Security – Encrypted offsite backups – where to store the encryption key

backupencryptionSecurity

In addition to regular onsite backups (kept in a fire resistant safe), we also send tapes offsite once a month, encrypted with AES. So if our site is one day vaporised by an alien heat ray, we should at least have one recent backup to recover from.

Except that the 128-bit encryption key is only stored onsite. So in the case of a true disaster, we would actually be left with one encrypted backup, and no way to decrypt it.

Question: What is the best policy for storing the encryption key offsite?

Whatever method we choose needs to pass a security audit, so "keep a copy at home" is not adequate, and "keep it with the offsite tapes" obviously defeats the purpose of encrypting them in the first place! A couple of options we are considering include:

  • A safety deposit box in a bank
  • Stored in the cloud or on a geographically separate network in password-protected form (e.g. using software like Keepass or Password Safe)

Of course, the second option poses another question: how do we keep that password safe.

Best Answer

This is going to be awfully subjective. I think we'd need to know more about your industry and any specific regulatory requirements to give good advice.
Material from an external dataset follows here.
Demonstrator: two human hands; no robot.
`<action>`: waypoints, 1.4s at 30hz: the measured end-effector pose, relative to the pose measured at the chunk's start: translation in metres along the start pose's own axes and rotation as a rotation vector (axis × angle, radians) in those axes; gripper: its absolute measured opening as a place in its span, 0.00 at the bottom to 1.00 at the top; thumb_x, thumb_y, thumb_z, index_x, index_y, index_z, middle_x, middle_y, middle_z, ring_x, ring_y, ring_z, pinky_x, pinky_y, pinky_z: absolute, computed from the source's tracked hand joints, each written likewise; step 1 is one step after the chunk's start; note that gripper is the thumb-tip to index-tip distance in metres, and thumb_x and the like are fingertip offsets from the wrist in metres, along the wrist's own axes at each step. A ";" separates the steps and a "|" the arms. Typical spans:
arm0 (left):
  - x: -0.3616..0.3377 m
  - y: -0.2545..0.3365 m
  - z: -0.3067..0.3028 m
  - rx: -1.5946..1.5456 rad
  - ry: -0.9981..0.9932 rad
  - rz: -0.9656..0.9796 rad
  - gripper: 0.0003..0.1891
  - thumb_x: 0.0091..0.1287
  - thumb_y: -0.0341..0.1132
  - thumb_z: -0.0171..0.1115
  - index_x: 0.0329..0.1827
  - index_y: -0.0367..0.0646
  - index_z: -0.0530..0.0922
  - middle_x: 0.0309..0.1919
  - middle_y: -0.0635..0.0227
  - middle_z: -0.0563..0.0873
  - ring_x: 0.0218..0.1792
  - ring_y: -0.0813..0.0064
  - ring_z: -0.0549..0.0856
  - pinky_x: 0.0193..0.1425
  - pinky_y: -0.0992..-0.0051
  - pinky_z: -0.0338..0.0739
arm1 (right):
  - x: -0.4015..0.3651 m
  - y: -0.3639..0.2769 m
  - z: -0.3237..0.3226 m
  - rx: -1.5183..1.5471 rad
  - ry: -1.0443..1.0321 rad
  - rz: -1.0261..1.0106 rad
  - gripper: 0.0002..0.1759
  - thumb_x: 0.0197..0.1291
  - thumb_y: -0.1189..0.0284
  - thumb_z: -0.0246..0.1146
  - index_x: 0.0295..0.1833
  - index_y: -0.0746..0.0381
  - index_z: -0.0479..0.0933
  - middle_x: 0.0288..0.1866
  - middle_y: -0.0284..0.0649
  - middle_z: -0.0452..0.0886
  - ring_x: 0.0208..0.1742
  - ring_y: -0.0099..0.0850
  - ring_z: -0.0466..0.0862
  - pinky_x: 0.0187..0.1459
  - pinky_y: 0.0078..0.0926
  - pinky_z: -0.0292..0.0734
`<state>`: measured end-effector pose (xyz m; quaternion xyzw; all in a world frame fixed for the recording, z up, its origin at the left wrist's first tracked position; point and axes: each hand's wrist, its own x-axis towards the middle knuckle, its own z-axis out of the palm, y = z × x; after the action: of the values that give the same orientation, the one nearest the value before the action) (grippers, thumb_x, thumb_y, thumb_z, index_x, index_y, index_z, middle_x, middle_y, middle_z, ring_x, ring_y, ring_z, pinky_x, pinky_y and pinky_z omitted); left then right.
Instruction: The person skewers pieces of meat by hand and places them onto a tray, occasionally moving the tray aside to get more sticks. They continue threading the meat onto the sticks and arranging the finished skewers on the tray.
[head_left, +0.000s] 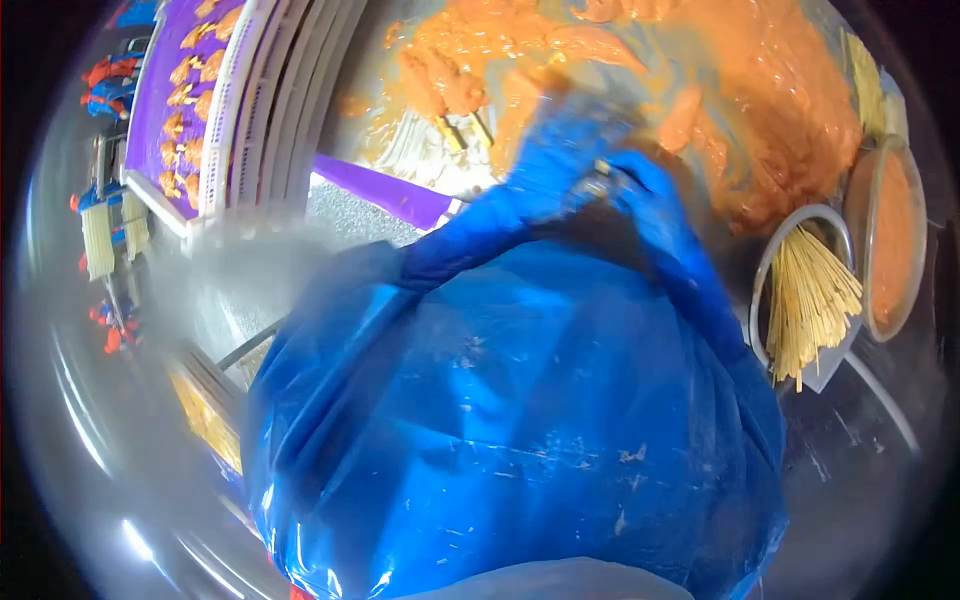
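Both hands wear blue gloves and meet in front of my blue apron, at the near edge of the orange marinated meat (770, 130). My left hand (555, 165) is blurred, its fingers bent towards the other hand. My right hand (640, 185) has its fingers closed on something small and pale that I cannot make out. Left of the hands, two skewered pieces of meat (440, 85) lie by a white ribbed tray (425, 150), their stick ends pointing towards me. A purple strip (385, 190) runs beside that tray.
Right of me, a round container (755, 290) holds many wooden sticks (810, 295), beside a tub (893, 240) of orange paste. Stacked white trays (235, 130) stand at the left, the top one purple-lined with skewered meat (190, 110). People in blue and red (110, 90) are far left.
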<state>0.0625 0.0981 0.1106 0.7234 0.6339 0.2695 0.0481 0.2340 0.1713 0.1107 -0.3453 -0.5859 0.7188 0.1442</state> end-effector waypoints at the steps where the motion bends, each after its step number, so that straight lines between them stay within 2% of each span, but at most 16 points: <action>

What might suffice for a small business in an unregulated industry probably won't work for a large business in a regulated industry.

Keeping the key in the safe deposit box may be sufficient, given that the bank is supposed to authenticate the parties who have access to the box (typically with photo ID against a list of authorized parties). There is also a physical key necessary to open the box. When you combine these attributes with the box being stored in a physically secure location it looks more like a good place to store the key to me. Personally, I worry more about tapes getting lost / stolen moving to or from the safe deposit box, not being stolen from the safe deposit box itself. Alternatively you could get a safe deposit box at another bank with different authorized parties named simply to store the key material.

You might look to having corporate counsel store the key, assuming you don't have in house attorneys.

To get geeky and technical, there are various algorithms that allow you to break a secret key into a number of pieces such that the cooperation of some required number of parties is necessary to reconstruct the secret (known as threshold schemes). I'm not immediately aware of any practical implementations of any of these schemes, but I'm betting there are some out there if you search hard enough. You could distribute key material to multiple parties such that some fraction of them, upon getting together, could reconstruct the key. Compromise of any individual piece of the key (or any fewer number of pieces than the threshold requires) would not result in compromise of the key.

Edit:

A quick search turned up sharesecret, a GPL'd threshold scheme implementation.